When running create_distributed_table
in a transaction block, we use a separate connection per shard placement in order to allow a COPY
or DDL command in the same transaction. However, with 64 character table names, this creates a deadlock between the different connections that are trying to create shard placements which have the first 63 characters in common (unless there are 10 or more worker nodes). This means the second CREATE TABLE
causes an array type name collision and blocks, which causes the deadlock detector to detect a self-deadlock (not sure why we sometimes get an empty error messages).
For long table names we use a shortening mechanism that truncates the table name and adds a hash of the full name before appending the shard ID. That way, we get shard names that are exactly 64 characters even if appending a shard ID would cause it to exceed 64 characters. I think we can lower the threshold such that we generate shard names that are at most 63 characters.
@marcocitus: your explanation here doesn't address what changed in 7.0… What's the transactional/connection-model change that causes this?

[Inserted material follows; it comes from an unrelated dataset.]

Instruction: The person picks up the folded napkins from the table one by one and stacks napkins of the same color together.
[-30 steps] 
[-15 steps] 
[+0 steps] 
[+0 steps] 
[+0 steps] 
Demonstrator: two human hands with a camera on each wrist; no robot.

Trying to reason through possible approaches to this; it's a tough one.
+1
Caused a few hours of troubleshooting.. I also noticed that the WAL filled my disk when running \copies with table names >63 characters (after Citus appended shard_ids).
Partitioned tables tends to have longer names, and this becomes and issue there as well:
-- to force more than 1 connection per node
set citus.force_max_query_parallelization TO ON;
CREATE TABLE test_index_creation1
(
tenant_id integer NOT NULL,
timeperiod timestamp without time zone NOT NULL,
field1 integer NOT NULL,
inserted_utc timestamp without time zone NOT NULL DEFAULT now()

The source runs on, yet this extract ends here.